しかし県病院に戻った翌日、七月下旬の手術で声帯に新たな腫瘍が見つかり、主治医から咽頭摘出の手術を提案された。父は86歳の高齢ということもあり、がんの再発や転移のスピードは比較的遅いのではないかと思っていただけにショックだった。これ以上手術を重ねるのは酷ではないかと思い、手術せず放置したらどうなるか聞こうとしたその前に、「他に方法がないならお願いします」と父が筆談ボードに書いた。

全身麻酔の手術は今年だけで3度目、そのたびに麻酔科の先生の話は厳しさを増して、今回は脳こうそくのリスクについて父に背を向けて私だけに説明があった。八月末の手術は4時間半に及び、二週間後の検査でも食道に漏れはなく、九月中旬口から食事がとれるようになり十月七日の退院となった。

退院してまず、父は楽しみにしていたビールを口にした。しかし体が受け付けなかったようで二日でやめてしまった。食事も入院中食べたいと言っていた天ぷらや脂っこい肉料理はあまり食べない。以前は見向きもしなかった白身魚は食べるようになった。それとおかゆとひきわり納豆を少量、カロリーが足りないから栄養補助の缶も飲んでいる。

飲み食いの楽しみはなくなったように見える父ではあるけれど、もう一つの楽しみである家庭菜園には元気に立てるようになった。主治医の先生に気管孔から虫が入ったら肺炎になると言われたせいで喉をしっかりガードして、季節外れの黄砂にも気を遣いながら腰を下ろして庭を眺めている。気管切開になった時、がんが再発した時も父がもう一度野菜作りできるようにと退院に向けて気持ちを切り替えてきただけに、父が畑に出ている時間が我が家にとっては一番心が安らぐ時間と言ってもいいだろう。

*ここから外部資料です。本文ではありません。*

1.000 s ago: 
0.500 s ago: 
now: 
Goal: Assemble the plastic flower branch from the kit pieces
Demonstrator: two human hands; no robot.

しかし、庭に出るようになると、肥料や苗や種を買いに行きたいと、父は再び運転するようになってしまった。前にも「父と運転」と題して書いたように、もう運転はやめてもらいたいと思っている。今は運転していてもいつ気管孔から痰が出てくるかわからない。長い入院で体力も落ちている。私が言っても聞かないから先生、病棟の看護師さん、そして退院支援の看護師さんにも退院前に念を押してもらっていた。しかし誰が言っても聞かない。咽頭摘出は障がい者3級、吸痰など必要なことから要介護もついた。しかしそれでも父は運転をやめない。それに油断していると一人でホームセンターや農協に行ってしまう。三日前も運転のことで口論のあと、一人で筆談ボード持って運転して玉ねぎの苗を買ってきた。それ以後一人では行かせないようにしているが、一緒に乗って行くと、車庫入れ、特に屋内の駐車場みたいなところでは急に暗くなるからだろうか、危うさを感じる。言えば喧嘩になる。訪問看護ステーションの所長さんは鍵を隠せと言われるが、そしたら大暴れだろう。もはや、人を傷つけることなく駐車場での物損事故で終わりになるよう祈るしかない。

週に一度来てもらっている訪問看護の看護師さんには、気管孔のケアと洗髪をお願いしている。気管孔は喉のわりと上の方に開いていて、水が入らないように洗髪するのは我々には中々難しい。昨日も来ていただいて、その看護師さんと家庭菜園の話になって、父がふとボードに「外に出ると空気がうまい」と書いた。ハッとした。家族にはこんなことは言わない。食事は何を食べさせてもうまいと言わないのに、空気がうまいとは。父が入院していた八階の病室は温度差も埃もなく、それに比べてこのあたりは盆地で朝晩の温度差もあり、畑の砂ぼこりや虫、そして冷たい空気が直接気管孔から肺に入るのを、神経質な父はいつも心配している。それに、咽頭摘出により気管は分離されて口や鼻は食道にしかつながっていない。鼻を息が通ることはなくなって先日好物のマツタケをいただいても残念ながら香りがわからなかったという。のどの気管孔から空気を吸い込んで、空気がうまいとはいかなる感覚なのか、私には理解しにくい面もある。しかしそれでも、父が庭で幸せを感じているならば、半年間頑張った甲斐があったというものだ。これから寒くなったらどうなるか、運転の事、食事のカロリーのこと、色々不安は多いのだけど、今は私も、父がうまいと言った秋の空気を心静かに味わっていたいものだ。